[What this task involves]
Where a line of the data below has the string "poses", copy that line.

BEGIN Recorded information

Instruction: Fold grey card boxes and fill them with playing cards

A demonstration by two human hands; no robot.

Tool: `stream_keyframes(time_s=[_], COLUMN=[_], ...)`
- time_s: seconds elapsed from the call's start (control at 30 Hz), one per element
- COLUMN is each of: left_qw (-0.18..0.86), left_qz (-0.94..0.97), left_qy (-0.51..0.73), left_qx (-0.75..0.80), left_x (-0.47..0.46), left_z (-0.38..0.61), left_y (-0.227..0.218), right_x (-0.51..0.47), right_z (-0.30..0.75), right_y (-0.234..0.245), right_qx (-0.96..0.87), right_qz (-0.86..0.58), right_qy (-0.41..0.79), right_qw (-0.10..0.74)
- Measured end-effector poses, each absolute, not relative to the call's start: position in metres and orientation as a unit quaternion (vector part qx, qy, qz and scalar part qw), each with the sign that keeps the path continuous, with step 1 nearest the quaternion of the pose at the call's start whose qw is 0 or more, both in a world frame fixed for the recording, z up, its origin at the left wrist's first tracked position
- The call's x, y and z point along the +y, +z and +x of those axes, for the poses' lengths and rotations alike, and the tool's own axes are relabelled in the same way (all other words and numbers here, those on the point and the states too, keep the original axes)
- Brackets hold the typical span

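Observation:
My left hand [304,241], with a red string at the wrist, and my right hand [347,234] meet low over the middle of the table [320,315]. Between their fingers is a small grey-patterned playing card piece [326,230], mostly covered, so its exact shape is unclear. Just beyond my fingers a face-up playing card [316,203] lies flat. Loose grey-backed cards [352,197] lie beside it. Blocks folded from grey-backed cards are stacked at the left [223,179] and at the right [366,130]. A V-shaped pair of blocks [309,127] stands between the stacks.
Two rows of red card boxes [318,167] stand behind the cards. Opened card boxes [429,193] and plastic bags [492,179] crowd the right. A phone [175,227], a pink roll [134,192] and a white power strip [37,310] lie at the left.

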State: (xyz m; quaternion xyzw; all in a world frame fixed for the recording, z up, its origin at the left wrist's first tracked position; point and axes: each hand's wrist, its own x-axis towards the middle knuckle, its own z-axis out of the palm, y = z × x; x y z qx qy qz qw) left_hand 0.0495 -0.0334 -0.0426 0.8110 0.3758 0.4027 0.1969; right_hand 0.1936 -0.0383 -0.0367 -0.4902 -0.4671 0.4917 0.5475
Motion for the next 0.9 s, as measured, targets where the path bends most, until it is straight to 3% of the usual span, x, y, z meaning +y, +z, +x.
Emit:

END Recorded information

[Response to this exercise]
- Measured end-effector poses, each absolute, not relative to the call's start: position in metres and orientation as a unit quaternion (vector part qx, qy, qz and scalar part qw), each with the sign that keeps the path continuous, with step 1 nearest the quaternion of the pose at the call's start whose qw is 0 or more, both in a world frame fixed for the recording, z up, its origin at the left wrist's first tracked position
- The call's x, y and z point along the +y, +z and +x of those axes, for the poses' lengths and rotations alike, and the tool's own axes are relabelled in the same way (all other words and numbers here, those on the point and the states too, keep the original axes)

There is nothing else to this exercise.